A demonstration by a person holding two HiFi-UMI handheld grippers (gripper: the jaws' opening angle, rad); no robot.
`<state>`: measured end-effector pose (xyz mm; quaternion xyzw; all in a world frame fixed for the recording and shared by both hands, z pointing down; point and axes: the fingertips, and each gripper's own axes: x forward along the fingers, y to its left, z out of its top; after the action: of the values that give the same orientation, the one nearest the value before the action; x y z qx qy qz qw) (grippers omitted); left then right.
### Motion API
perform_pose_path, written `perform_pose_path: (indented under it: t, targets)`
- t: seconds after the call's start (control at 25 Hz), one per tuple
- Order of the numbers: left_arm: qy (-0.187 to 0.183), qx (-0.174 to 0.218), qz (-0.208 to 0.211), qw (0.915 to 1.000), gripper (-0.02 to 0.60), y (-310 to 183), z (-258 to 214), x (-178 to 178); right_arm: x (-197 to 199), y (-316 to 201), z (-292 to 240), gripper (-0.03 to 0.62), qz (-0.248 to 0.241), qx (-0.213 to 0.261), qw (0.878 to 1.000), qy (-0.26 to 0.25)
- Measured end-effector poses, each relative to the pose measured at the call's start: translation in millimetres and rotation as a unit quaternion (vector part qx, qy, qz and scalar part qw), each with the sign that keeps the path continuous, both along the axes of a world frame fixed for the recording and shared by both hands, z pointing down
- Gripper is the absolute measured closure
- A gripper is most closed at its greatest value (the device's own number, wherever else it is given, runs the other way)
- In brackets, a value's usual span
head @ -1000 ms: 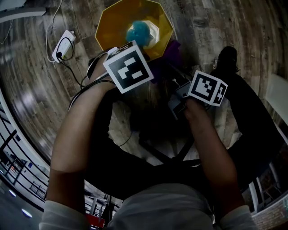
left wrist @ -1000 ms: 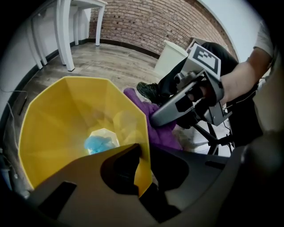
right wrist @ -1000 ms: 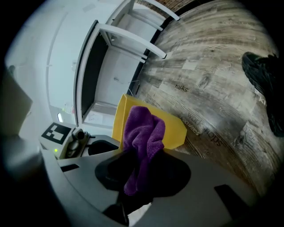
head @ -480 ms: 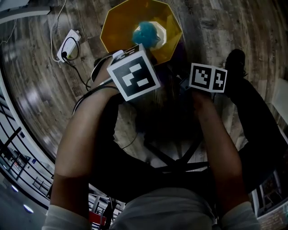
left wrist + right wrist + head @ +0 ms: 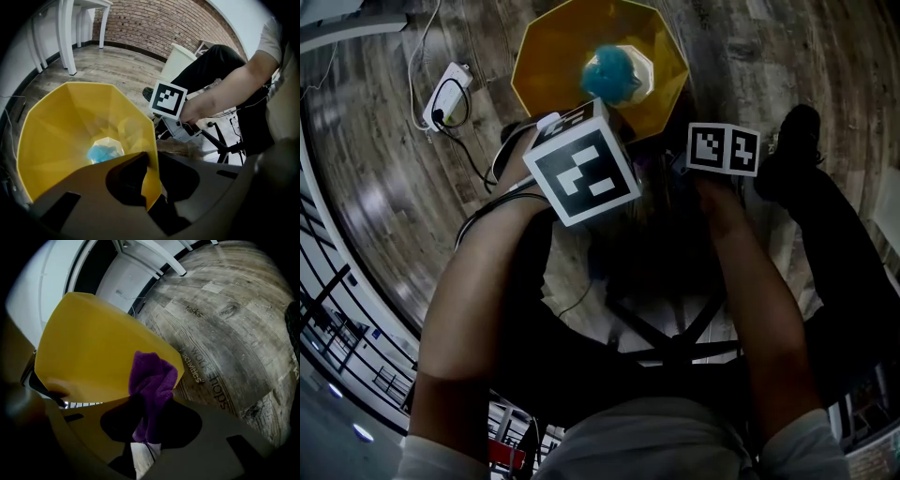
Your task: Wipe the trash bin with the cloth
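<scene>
1. The wood-plank floor (image 5: 384,187) fills the head view. All the work is at its 12 o'clock edge.
2. The yellow, many-sided trash bin (image 5: 546,58) stands on the floor at 12 o'clock in the head view, with its mouth facing up.
3. The left gripper (image 5: 149,180) is clamped on the bin's rim at about 7 o'clock on the mouth. One jaw is inside the wall and the other outside, so this hand looks to be steadying the bin.
4. The right gripper (image 5: 147,423) is at about 5 o'clock of the bin and angled down at its outer wall. Its jaws are closed on the cloth.
5. The purple cloth (image 5: 152,380) sticks out past the jaws in a bunched fold and lies against the lower outer wall. Whether it presses on the wall or only brushes it can't be told. This looks like an early point in wiping the outside, with most of the wall not yet covered.
6. A white power strip (image 5: 445,94) with its cable lies at 10 o'clock, well apart from the bin.
7. A blue wad (image 5: 609,75) sits at the bottom of the bin.
8. The next move probably calls for a firm grip on the rim while the cloth is pressed flat and swept along the wall. A loose hold on a light bin could let it tip or slide.
</scene>
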<state>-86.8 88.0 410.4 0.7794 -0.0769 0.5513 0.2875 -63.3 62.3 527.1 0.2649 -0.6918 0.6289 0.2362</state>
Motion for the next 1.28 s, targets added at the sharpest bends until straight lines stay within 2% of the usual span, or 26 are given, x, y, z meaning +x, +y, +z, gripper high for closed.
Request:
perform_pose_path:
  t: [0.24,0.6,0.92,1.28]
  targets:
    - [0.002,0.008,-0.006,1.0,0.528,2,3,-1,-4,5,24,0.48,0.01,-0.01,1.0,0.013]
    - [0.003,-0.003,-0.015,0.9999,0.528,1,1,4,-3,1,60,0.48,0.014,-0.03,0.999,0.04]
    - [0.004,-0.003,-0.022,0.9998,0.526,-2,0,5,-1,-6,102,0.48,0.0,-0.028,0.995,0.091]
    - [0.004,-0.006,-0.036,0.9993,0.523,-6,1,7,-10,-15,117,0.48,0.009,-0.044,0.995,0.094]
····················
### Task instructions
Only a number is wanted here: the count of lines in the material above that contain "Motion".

### Result of this exercise
2